In less than six months, Sudan will hold a referendum that experts say could produce a new country or spark a regional war. And as they prepare for the crucial vote, politicians from Africa's largest country are seeking lessons from Canada.

Eight members of President Omar al Bashir's ruling National Congress Party and three members of the Sudan People's Liberation Movement, which governs the country's semi-autonomous south, visited Canada this week to learn how Ottawa conducts plebiscites.

Those two parties represent opposing sides of a now quiet civil war, which was fought mainly in the south of the country and claimed more than two million lives. (Another war in the western Darfur region has killed several hundred thousand more.)

Southern Sudan sits atop the country's vital oil resources, and followers of Christianity and traditional African faiths there have resisted attempts to impose Islamic customs and beliefs on them by the Muslim north.

A 2005 peace agreement helped quell decades of fighting between the two sides. Under its terms, Sudanese authorities must hold a referendum by Jan. 9, 2011, to determine whether the south will secede.

Ottawa hosted the Sudanese delegation as part of an offer of "technical support" for the referendum, Foreign Affairs spokesperson Lisa Monette told in an email.

Over five days, the group stopped in Quebec City, Montreal and Ottawa. They heard presentations from a number of organizations including Elections Canada.

Nelson Wiseman, a politics professor at the University of Toronto, said Elections Canada is often asked to provide advice on democratic processes abroad. Canada is seen as having "a lot of expertise in electoral administration," he said, and has participated in several hundred electoral missions overseas.

In the case of south Sudan, Ottawa hopes the delegation's visit will make the outcome of the pending referendum "more likely to be accepted by all parties involved, to produce legitimate outcomes, and thus avoid unnecessary violence," Monette said.

EJ Hogendoorn, the International Crisis Group's project director for the Horn of Africa, applauded Ottawa's offer to share its expertise on secession referendums (Quebec has held two votes on sovereignty).

"Any attempt to try to make this vote as transparent as possible -- meaning that the people believe the results are in fact the will of the voters -- the better it will be for stability in the country," Hogendoorn said by phone from Nairobi, Kenya.

Sudan was the largest recipient of Canada's humanitarian aid in 2008-2009. Ottawa has spent at least $760 million there over the past four years. That represents a "significant" financial footprint in the East African country, Hogendoorn said.

A few dozen members of the Canadian military are stationed across the south, the western region of Darfur and the northern capital of Khartoum as part of United Nations and African Union peacekeeping missions. Eighteen Canadian police officers are training local authorities, and troops deployed from nearby African states drive 105 armoured vehicles borrowed from the Canadian military.

About 60 countries are involved in humanitarian and security work in Sudan, under the auspices of the UN and the African Union. But Hogendoorn said the international community is still doing too little to help the country avoid another war.

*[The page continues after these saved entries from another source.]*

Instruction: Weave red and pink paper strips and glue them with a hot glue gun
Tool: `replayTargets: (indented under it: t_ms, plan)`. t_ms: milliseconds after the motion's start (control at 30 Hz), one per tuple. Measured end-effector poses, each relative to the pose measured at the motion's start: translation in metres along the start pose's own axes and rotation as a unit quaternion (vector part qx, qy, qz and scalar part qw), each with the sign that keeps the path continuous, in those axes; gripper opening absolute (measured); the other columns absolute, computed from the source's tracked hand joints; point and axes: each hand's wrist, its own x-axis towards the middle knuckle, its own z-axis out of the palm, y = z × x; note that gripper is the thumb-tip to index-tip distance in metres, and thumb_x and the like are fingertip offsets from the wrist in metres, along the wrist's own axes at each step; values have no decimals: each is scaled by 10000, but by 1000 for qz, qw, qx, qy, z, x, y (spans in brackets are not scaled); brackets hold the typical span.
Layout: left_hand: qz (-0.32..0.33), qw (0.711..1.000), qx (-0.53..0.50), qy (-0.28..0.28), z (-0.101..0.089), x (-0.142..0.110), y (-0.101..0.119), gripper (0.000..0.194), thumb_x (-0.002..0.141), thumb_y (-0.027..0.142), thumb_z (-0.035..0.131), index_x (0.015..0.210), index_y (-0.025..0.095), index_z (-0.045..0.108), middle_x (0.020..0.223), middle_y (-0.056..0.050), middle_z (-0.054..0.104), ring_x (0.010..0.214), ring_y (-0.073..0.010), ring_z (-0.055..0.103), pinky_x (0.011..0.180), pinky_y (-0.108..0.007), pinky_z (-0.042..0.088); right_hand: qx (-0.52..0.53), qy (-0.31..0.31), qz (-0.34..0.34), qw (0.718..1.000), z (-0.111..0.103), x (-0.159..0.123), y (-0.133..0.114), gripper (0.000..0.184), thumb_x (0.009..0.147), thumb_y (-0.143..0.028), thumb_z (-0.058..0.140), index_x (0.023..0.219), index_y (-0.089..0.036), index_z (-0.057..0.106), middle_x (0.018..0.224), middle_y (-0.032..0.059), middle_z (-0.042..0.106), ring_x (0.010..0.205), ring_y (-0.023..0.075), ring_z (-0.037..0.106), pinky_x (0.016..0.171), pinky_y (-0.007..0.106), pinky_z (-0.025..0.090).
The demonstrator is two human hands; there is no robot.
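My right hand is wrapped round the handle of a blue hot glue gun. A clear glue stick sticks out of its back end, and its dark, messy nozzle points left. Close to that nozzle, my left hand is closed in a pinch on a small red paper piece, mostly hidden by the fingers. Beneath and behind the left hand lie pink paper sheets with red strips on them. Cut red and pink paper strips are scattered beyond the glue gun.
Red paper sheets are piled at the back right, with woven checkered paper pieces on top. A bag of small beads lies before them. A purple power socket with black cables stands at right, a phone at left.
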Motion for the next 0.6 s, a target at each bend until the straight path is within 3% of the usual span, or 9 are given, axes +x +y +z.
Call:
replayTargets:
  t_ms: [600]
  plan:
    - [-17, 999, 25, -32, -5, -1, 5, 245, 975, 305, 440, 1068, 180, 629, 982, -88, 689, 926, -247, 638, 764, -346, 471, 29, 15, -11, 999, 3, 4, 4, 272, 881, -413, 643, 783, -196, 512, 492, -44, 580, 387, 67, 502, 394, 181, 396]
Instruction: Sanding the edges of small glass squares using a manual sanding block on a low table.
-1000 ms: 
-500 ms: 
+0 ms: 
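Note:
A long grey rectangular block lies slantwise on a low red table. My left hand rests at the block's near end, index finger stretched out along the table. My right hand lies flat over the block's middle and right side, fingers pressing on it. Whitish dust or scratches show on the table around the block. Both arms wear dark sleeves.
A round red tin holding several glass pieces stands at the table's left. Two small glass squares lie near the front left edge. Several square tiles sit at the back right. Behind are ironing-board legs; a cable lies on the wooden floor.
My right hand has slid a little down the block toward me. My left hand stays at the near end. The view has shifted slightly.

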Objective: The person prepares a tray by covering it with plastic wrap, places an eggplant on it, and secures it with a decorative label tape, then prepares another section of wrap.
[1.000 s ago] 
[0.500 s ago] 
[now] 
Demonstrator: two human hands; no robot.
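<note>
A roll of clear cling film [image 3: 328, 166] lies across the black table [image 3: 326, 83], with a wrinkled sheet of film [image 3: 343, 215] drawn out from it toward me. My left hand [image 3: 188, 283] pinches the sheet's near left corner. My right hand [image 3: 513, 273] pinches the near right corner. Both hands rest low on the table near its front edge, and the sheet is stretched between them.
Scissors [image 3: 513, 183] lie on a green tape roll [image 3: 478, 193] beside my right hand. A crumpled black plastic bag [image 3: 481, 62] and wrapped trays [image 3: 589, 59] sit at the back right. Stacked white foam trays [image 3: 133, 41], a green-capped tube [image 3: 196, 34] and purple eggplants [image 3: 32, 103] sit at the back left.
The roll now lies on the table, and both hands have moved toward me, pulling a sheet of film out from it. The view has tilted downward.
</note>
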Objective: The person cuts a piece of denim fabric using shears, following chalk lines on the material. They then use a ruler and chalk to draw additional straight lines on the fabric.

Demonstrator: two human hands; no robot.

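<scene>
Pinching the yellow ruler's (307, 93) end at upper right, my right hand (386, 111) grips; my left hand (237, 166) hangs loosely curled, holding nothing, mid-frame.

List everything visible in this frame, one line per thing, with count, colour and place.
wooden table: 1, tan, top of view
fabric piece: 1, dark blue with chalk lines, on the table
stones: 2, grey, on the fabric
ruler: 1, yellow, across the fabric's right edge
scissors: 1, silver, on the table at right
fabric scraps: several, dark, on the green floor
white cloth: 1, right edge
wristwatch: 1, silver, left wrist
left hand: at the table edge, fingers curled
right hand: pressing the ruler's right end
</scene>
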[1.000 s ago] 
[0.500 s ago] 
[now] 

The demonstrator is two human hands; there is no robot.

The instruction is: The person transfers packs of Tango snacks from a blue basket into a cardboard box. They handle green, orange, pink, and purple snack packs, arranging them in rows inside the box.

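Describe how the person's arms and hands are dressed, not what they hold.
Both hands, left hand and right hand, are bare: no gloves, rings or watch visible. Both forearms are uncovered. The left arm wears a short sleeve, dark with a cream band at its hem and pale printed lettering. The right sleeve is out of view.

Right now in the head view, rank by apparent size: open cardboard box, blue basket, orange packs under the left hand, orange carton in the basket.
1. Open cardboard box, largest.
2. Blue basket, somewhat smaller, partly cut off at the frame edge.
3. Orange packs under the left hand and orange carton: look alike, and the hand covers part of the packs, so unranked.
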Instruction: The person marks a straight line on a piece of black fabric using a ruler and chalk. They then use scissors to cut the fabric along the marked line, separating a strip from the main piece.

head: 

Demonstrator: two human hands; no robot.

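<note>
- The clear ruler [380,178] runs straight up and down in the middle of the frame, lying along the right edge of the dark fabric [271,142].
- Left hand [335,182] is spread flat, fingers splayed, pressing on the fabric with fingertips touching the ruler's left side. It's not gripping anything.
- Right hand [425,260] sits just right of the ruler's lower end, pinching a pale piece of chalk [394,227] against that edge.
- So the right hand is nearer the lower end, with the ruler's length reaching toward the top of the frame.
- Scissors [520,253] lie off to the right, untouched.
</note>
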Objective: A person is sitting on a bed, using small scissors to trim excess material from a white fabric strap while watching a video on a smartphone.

"This is the largest threat to regional stability in Africa at the present time," Hogendoorn said. "And if you were to compare the assistance going to Sudan to the assistance that's gone to other war-torn countries, such as Bosnia and Cambodia, it's not nearly as much."

A months-old national election may hold clues about what to expect from the referendum. Bashir's National Congress Party won the April vote -- a process that election monitors from the Carter Center deemed "chaotic, non-transparent and vulnerable to electoral manipulation."

More recently, a July report by rights group Global Witness warned that Sudan remains "alarmingly unprepared" for the referendum. Government authorities have yet to pinpoint where the new country's borders would lie if the south opts for independence. No agreements have been reached on how to divide Sudan's debt or share its natural resources. Meanwhile the Sudanese armed forces and the Southern People's Liberation Army are said to be rearming.